* [WHAT TO WORK ON] Nothing in the listing should differ in your copy; retype it all exactly.
[Opening AVAILABLE DATA section]
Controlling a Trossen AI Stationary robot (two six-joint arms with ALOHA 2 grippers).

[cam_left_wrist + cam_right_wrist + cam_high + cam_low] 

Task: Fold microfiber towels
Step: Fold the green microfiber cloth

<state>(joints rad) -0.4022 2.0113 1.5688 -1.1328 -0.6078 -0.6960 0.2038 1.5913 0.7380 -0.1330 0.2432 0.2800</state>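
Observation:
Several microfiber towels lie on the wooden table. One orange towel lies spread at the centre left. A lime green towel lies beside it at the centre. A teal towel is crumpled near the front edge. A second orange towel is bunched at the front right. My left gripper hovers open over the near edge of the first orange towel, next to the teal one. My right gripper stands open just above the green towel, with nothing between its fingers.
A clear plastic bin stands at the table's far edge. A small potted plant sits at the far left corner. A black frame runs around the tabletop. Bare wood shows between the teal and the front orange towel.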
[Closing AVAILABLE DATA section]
* [RESULT OF THE EXERCISE]
Controlling a Trossen AI Stationary robot (two six-joint arms with ALOHA 2 grippers).

[cam_left_wrist + cam_right_wrist + cam_high + cam_low] 

Task: Fold microfiber towels
Step: Fold the green microfiber cloth

<state>(joints rad) -0.4022 2.0113 1.5688 -1.1328 -0.6078 -0.6960 0.2038 1.5913 0.7380 -0.1330 0.2432 0.2800</state>
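Observation:
Several microfiber towels lie on the wooden table. One orange towel lies spread at the centre left. A lime green towel lies beside it at the centre. A teal towel is crumpled near the front edge. A second orange towel is bunched at the front right. My left gripper hovers open over the near edge of the first orange towel, next to the teal one. My right gripper stands open just above the green towel, with nothing between its fingers.
A clear plastic bin stands at the table's far edge. A small potted plant sits at the far left corner. A black frame runs around the tabletop. Bare wood shows between the teal and the front orange towel.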

The exercise calls for nothing more than this answer.